In the most effective organizations, change is a collaboration between business and IT at all levels. Business and IT leaders collaborate to provide a shared picture of where the organization is going and how it’s going to get there, and to communicate a strong commitment to the effort, including the investment of money, staff and time. Business and IT middle managers collaborate to add the clarity that comes from knowing how the business really operates, and to provide trained, enthusiastic staff to implement the change, and when the time comes to insist that all employees migrate to the new way of doing business. Business and IT staff collaborate to sweat the details that are the difference between a great-sounding concept and something that works.

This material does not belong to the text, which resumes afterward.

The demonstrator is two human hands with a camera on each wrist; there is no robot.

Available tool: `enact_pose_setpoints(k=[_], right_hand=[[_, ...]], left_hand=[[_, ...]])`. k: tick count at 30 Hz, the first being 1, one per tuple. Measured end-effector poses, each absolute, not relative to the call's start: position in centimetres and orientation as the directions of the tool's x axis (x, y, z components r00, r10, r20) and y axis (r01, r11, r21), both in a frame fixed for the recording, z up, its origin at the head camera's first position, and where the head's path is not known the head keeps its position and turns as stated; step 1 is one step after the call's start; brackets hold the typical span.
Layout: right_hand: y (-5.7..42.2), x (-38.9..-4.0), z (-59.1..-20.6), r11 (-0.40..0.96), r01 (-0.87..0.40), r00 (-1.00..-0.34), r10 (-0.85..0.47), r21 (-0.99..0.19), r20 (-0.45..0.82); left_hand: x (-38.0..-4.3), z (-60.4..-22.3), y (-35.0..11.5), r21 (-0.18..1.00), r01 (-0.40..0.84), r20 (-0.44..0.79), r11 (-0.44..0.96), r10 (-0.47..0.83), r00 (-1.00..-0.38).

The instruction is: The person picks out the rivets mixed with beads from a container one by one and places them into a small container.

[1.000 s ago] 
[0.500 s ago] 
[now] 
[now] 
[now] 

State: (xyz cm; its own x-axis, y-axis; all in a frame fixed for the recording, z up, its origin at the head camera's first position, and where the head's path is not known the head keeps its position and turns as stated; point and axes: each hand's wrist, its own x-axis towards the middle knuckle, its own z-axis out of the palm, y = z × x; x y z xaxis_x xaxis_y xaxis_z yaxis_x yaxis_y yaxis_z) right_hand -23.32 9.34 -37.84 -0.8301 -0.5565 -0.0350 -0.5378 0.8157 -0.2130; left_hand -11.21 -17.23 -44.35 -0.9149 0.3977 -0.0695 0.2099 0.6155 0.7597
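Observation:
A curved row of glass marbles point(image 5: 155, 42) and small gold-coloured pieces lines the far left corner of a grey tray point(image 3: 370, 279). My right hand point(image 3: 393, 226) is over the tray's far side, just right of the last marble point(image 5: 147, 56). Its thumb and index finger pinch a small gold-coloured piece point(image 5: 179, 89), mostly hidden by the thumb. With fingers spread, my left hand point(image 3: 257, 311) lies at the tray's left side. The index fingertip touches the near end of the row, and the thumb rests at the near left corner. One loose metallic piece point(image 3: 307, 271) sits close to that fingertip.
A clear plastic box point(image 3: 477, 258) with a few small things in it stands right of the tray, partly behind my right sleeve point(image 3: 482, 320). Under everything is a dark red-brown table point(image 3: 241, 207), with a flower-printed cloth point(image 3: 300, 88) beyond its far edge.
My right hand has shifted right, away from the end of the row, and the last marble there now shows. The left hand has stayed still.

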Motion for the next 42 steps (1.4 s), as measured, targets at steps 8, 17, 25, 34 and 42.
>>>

There are those who think this means dividing accountability, ensuring failure since no individual is responsible for the success of the program. But then, there are those who think that if everyone just does their job as defined by the company’s organizational chart that the business will somehow succeed. Both views are wrong, and for the same reason: To optimize the whole, designers usually have to sub-optimize the parts.

When the subject is business as usual, viewing your job as optimizing your part of the organizational chart means ignoring the larger needs of the business when the conflict with the needs of your department. When the subject is business change, making just one person accountable means everybody else is only responsible for the tasks assigned to them.

Organizational change does require a business sponsor, with ultimate responsibility for ensuring the program succeeds. That’s vital — the buck has to stop someplace.

Everyone else involved has to consider the success of the whole program to be their responsibility as well. If they don’t, it’s certain you’ll hear the equivalent of the defense contractor’s battle cry:

“Oh … you wanted wings on that airplane?”